> **Assigned task**: Look for the string "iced" in the listing below and copy every line in which it appears.

· · ·

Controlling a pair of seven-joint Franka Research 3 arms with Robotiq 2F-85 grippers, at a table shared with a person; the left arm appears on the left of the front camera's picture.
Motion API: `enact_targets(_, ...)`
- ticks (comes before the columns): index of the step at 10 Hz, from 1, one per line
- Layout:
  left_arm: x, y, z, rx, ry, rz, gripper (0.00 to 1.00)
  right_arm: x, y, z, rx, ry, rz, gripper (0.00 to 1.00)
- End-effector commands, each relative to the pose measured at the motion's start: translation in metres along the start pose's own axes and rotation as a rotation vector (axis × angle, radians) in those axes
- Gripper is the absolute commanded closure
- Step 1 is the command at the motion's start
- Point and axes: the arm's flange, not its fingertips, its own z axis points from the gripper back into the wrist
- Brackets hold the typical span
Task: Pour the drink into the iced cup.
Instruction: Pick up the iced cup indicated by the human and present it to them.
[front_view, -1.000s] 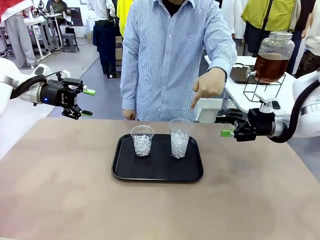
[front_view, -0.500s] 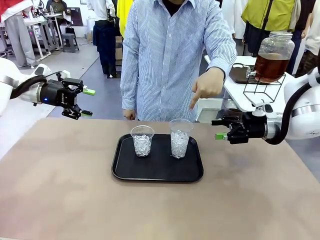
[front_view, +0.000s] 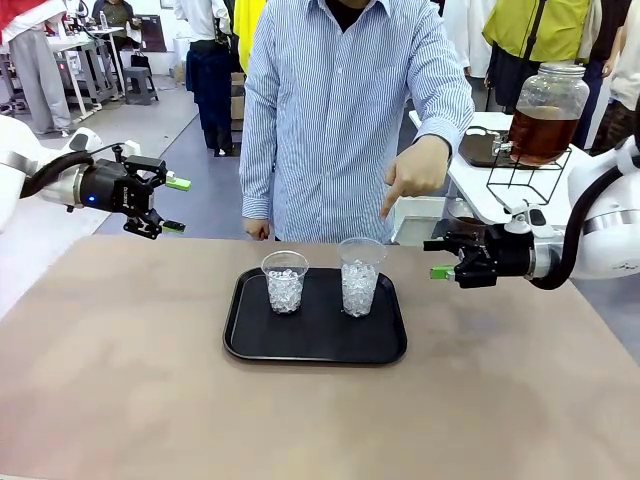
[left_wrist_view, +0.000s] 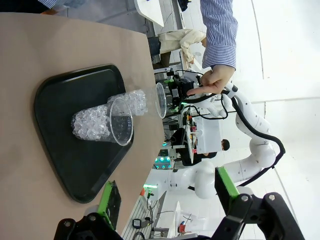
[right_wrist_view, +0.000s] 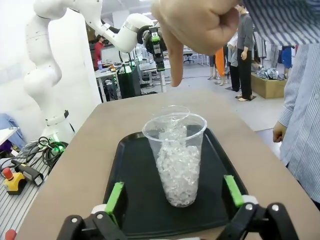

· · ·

> **Answer space**:
Task: Pour the drink into the iced cup.
Instruction: Pick up the iced cup indicated by the human and present it to them.

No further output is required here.